SUBSET

a fast program for computation of a representative subset of a large dataset.



 

Disclaimer

This program is provided free of charge to anyone on an "as is" basis, and without warranty of any kind, including but not limited to any implied warranty of merchantability or fitness for a particular purpose.  In no event shall the author or the National Institutes of Health be liable for any direct, indirect, incidental, special, or consequential damages arising from use or distribution of this software.
 
 

Introduction

The area to which SUBSET has been applied so far is chemo-informatics.  SUBSET is a clustering program useful for the selection of a set of input vectors evenly scattered over the entire input space.  Although SUBSET has been developed to cluster chemical databases, it does not contain any algorithm to handle molecular structures.  Its input are the usual bitstrings, e.g, "1100011001...", which are widely used to represent presence and absence of molecular fragments and/or structural features.  The only distance metric available yet is the Tanimoto coefficient.

SUBSET works as a batch program and should be very simple to use.  There is only one parameter to choose (the Tanimoto coefficient).  The input data are read from (and expected in) a simple text format with one entry per line.  The program output is a selection of the input lines.

SUBSET has been designed for performance.  The algorithm employed to compute the Tanimoto coefficient is strongly optimized.  Calculating the Tanimoto coefficient between two 431-bit vectors can be done about 1,900,000 times a second on an Intel 500 MHz Pentium II Linux computer.   The algorithm used for clustering is based on the Stochastic Clustering Algorithm (SCA) described by Reynolds et al. [Lead Discovery Using Stochastic Cluster Analysis (SCA): A New Method for Clustering Structurally Similar Compounds, Journal of Chemical Information and Computer Sciences; 1998; 38(2); 305-312].  Unlike the published algorithm, the order of input of the database vectors is not randomized.  Using SUBSET, calculating a subset of 34,471 molecules from the NCI database (~250K entries), using 431-bits vectors and a typical Tanimoto coefficient of 80%, takes about 30 minutes and requires 4 MB of memory.

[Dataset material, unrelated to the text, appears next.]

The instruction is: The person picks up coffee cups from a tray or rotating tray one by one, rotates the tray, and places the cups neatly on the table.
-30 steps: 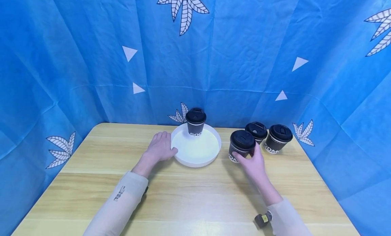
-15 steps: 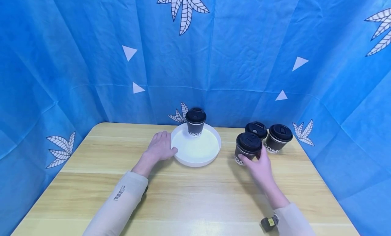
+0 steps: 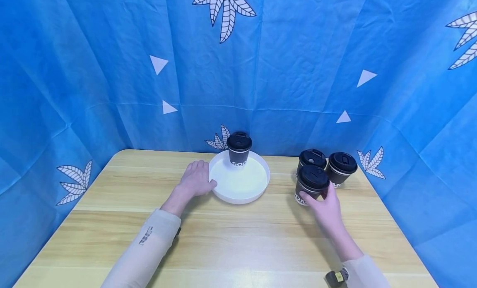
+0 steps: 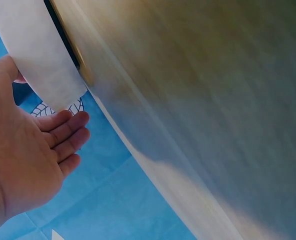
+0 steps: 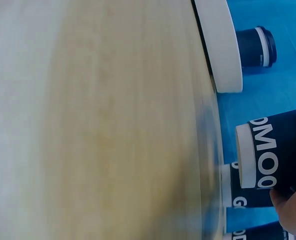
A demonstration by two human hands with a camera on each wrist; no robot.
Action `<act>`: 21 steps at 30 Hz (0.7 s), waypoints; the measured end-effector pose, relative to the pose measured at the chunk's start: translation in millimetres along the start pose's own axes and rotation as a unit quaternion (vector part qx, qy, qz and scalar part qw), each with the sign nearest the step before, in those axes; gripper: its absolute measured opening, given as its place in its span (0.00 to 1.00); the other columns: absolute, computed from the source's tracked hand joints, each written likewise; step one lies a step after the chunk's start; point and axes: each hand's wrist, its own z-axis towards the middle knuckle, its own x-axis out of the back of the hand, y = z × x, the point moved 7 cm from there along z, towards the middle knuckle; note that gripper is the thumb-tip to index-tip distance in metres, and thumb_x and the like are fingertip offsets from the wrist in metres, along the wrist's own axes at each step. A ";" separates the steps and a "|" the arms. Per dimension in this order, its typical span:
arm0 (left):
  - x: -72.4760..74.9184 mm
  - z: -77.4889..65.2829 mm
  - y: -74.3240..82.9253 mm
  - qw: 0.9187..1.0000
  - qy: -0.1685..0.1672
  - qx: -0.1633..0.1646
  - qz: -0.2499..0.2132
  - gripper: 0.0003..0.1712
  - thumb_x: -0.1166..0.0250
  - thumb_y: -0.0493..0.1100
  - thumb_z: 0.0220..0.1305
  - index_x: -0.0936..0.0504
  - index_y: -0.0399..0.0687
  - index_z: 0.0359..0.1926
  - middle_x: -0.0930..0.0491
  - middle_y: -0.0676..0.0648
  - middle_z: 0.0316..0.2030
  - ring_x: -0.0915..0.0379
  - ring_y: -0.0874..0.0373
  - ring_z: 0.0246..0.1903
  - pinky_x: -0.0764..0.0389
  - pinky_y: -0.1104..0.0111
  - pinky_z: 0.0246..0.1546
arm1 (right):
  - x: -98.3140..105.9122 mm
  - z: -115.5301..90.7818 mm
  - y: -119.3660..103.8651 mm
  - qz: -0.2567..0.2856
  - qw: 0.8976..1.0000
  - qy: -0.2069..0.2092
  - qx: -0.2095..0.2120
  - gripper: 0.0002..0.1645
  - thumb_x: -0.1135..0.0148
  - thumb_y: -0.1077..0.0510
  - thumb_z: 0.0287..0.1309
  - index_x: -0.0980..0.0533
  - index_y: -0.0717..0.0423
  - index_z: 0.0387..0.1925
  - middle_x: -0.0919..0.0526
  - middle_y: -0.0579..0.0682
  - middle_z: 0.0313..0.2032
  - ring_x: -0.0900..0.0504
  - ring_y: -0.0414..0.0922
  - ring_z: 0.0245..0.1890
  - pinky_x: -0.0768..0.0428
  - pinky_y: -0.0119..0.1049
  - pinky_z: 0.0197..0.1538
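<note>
My right hand (image 3: 328,207) grips a dark lidded paper coffee cup (image 3: 314,178) by its side, thumb toward the front. In the right wrist view, that coffee cup (image 5: 275,150) shows its white base band and large white letters, with a gap between base and tabletop. Another coffee cup (image 3: 238,150) stands upright at the back of a round white tray (image 3: 240,201). My left hand (image 3: 194,178) lies at the tray's left side, its thumb at the rim. The left wrist view shows its fingers (image 4: 70,135) loosely bent against the tray's wall.
Behind the held cup stand two more lidded cups, one partly covered coffee cup (image 3: 312,156) and one coffee cup (image 3: 340,168) to its right. The wooden table (image 3: 238,246) ends at a blue patterned curtain (image 3: 283,73). A small black device (image 3: 335,278) sits at the right wrist.
My right hand has moved to the right and slightly nearer with its coffee cup, which now overlaps the cup behind it. The left hand and tray stay put.
</note>
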 end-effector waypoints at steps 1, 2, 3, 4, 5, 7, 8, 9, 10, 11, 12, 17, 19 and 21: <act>0.0 0.1 0.0 1.000 0.000 0.000 0.001 0.42 0.38 0.58 0.64 0.32 0.26 0.64 0.28 0.36 0.52 0.37 0.41 0.54 0.35 0.49 0.67 | 1.7 0.0 0.6 -0.002 1.000 0.002 0.001 0.50 0.22 0.55 0.56 0.40 0.58 0.74 0.28 0.60 0.69 0.33 0.58 0.73 0.38 0.54 0.75; 0.0 0.3 0.1 1.000 -0.001 0.000 0.001 0.42 0.38 0.58 0.64 0.32 0.26 0.64 0.28 0.36 0.52 0.37 0.41 0.54 0.35 0.49 0.67 | 3.4 0.0 1.0 -0.003 1.000 0.005 0.001 0.50 0.22 0.55 0.56 0.40 0.58 0.74 0.28 0.60 0.69 0.33 0.58 0.73 0.38 0.54 0.75; -0.1 0.4 0.1 1.000 -0.001 0.000 0.001 0.42 0.38 0.58 0.64 0.32 0.26 0.64 0.28 0.36 0.52 0.37 0.41 0.54 0.35 0.49 0.67 | 5.1 -0.1 1.3 -0.005 1.000 0.007 0.001 0.51 0.22 0.55 0.56 0.40 0.59 0.74 0.29 0.60 0.69 0.33 0.59 0.73 0.37 0.55 0.75; -0.1 0.5 0.1 1.000 -0.001 0.000 0.001 0.42 0.38 0.58 0.64 0.32 0.26 0.64 0.28 0.35 0.52 0.37 0.41 0.54 0.36 0.49 0.67 | 6.9 -0.1 1.8 -0.007 1.000 0.009 0.001 0.51 0.22 0.55 0.56 0.40 0.58 0.74 0.29 0.60 0.69 0.33 0.59 0.73 0.37 0.55 0.75; -0.2 0.3 0.2 1.000 -0.001 0.001 0.000 0.43 0.38 0.58 0.64 0.32 0.26 0.64 0.28 0.35 0.52 0.37 0.41 0.54 0.36 0.49 0.67 | 8.5 -0.2 1.9 -0.008 1.000 0.011 0.001 0.51 0.22 0.55 0.56 0.40 0.59 0.74 0.29 0.61 0.69 0.33 0.59 0.73 0.37 0.55 0.75; -0.5 0.3 0.1 1.000 -0.002 0.001 0.000 0.43 0.38 0.58 0.64 0.32 0.26 0.65 0.28 0.35 0.53 0.37 0.40 0.55 0.36 0.49 0.68 | 11.6 -0.8 2.4 -0.009 1.000 0.013 -0.001 0.51 0.22 0.56 0.56 0.40 0.59 0.74 0.30 0.61 0.70 0.33 0.60 0.73 0.37 0.55 0.75; -0.6 0.3 -0.1 1.000 -0.002 0.001 -0.001 0.43 0.39 0.58 0.64 0.32 0.26 0.65 0.28 0.35 0.53 0.37 0.40 0.55 0.36 0.49 0.68 | 13.1 -1.1 2.6 -0.010 1.000 0.015 -0.003 0.51 0.22 0.56 0.56 0.40 0.59 0.75 0.30 0.61 0.70 0.33 0.60 0.73 0.37 0.55 0.75; -0.7 0.2 -0.2 1.000 -0.002 0.001 -0.001 0.43 0.39 0.58 0.64 0.32 0.27 0.65 0.28 0.35 0.53 0.37 0.40 0.56 0.36 0.49 0.68 | 14.7 -1.3 2.8 -0.009 1.000 0.016 -0.004 0.51 0.22 0.56 0.56 0.41 0.59 0.75 0.30 0.62 0.70 0.34 0.61 0.73 0.37 0.56 0.75; -0.7 0.2 -0.2 1.000 -0.002 0.001 0.000 0.43 0.39 0.58 0.64 0.32 0.27 0.65 0.28 0.35 0.54 0.37 0.40 0.56 0.37 0.49 0.69 | 16.4 -1.4 3.2 -0.009 1.000 0.018 -0.006 0.51 0.22 0.56 0.56 0.41 0.60 0.75 0.30 0.62 0.70 0.34 0.61 0.73 0.37 0.56 0.75; -0.8 0.1 -0.3 1.000 -0.003 0.002 0.000 0.43 0.39 0.58 0.64 0.32 0.27 0.65 0.28 0.35 0.54 0.37 0.40 0.56 0.37 0.49 0.69 | 18.0 -1.5 3.5 -0.008 1.000 0.020 -0.008 0.51 0.22 0.56 0.56 0.41 0.60 0.75 0.30 0.63 0.70 0.34 0.62 0.73 0.37 0.56 0.75; -0.8 0.0 -0.3 1.000 -0.003 0.002 0.000 0.43 0.39 0.58 0.64 0.33 0.27 0.65 0.28 0.35 0.54 0.37 0.40 0.56 0.37 0.49 0.69 | 19.6 -1.6 3.9 -0.009 1.000 0.022 -0.010 0.52 0.22 0.56 0.56 0.41 0.60 0.75 0.30 0.63 0.70 0.34 0.62 0.73 0.37 0.56 0.75; -1.0 0.0 -0.9 1.000 -0.005 0.003 0.002 0.43 0.39 0.58 0.63 0.32 0.27 0.65 0.28 0.36 0.53 0.37 0.41 0.56 0.37 0.49 0.69 | 27.0 -0.9 6.8 -0.010 0.999 0.030 -0.013 0.53 0.23 0.56 0.56 0.42 0.60 0.76 0.31 0.64 0.71 0.34 0.62 0.73 0.38 0.57 0.75; -1.1 0.0 -0.9 1.000 -0.004 0.001 0.002 0.43 0.39 0.59 0.64 0.32 0.27 0.65 0.28 0.36 0.53 0.37 0.41 0.55 0.36 0.49 0.69 | 29.7 -0.9 8.4 -0.009 0.999 0.034 -0.015 0.53 0.23 0.56 0.56 0.42 0.60 0.76 0.31 0.64 0.70 0.34 0.62 0.73 0.37 0.56 0.75; -1.2 0.1 -0.6 1.000 -0.003 -0.001 0.003 0.43 0.39 0.59 0.64 0.32 0.27 0.65 0.28 0.35 0.53 0.37 0.41 0.55 0.36 0.49 0.68 | 32.2 -1.2 9.5 -0.006 0.999 0.037 -0.018 0.53 0.23 0.56 0.57 0.43 0.61 0.76 0.30 0.63 0.70 0.33 0.61 0.73 0.37 0.56 0.75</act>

SUBSET is written in ANSI C.  It should be easy to recompile the source code on any platform.  Unlike many other scientific programs that have arbitrary limitations, SUBSET has no arbitrary limits for the number of entries, the subset size and the length of the bit strings.  All data structures grow dynamically when needed.  Great care has been taken to ensure C code correctness at run time.

SUBSET has been applied to an evaluation of the diversity of chemical databases (see Johannes H. Voigt, Bruno Bienfait, Shaomeng Wang, and Marc C. Nicklaus, "Comparison of the NCI Open Database with Seven Large Chemical Structural Databases", J. Chem. Inf. Comput. Sci., 2001; 41(3): 702-712; abstract)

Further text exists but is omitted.